● What the exercise asks:
The answer is the line containing "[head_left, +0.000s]" plus every line after it to the end of the material, retyped exactly and without the pictures.

● Collected material:
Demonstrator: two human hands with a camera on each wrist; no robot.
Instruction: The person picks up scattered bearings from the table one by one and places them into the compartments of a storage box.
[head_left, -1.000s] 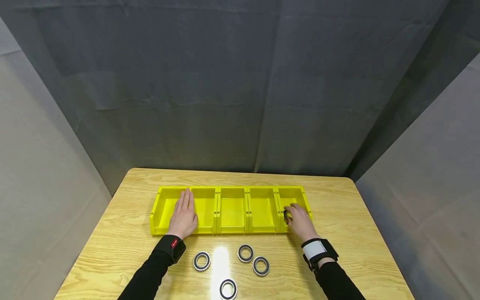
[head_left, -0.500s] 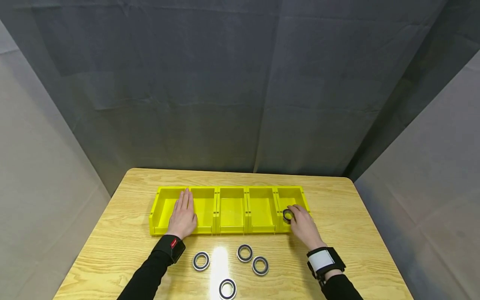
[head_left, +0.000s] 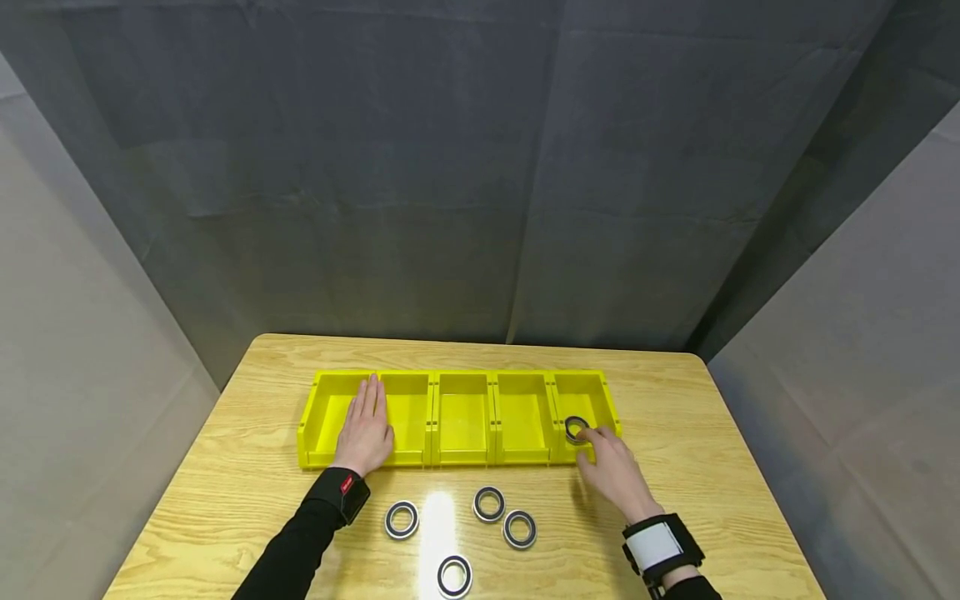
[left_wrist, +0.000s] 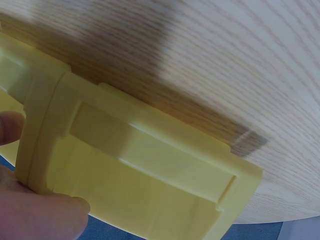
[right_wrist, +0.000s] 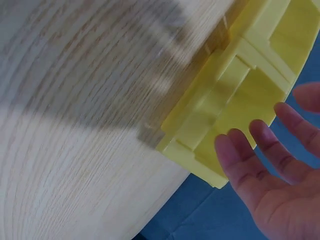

● Response area:
[head_left, +0.000s] 
[left_wrist, +0.000s] 
[right_wrist, +0.000s] 

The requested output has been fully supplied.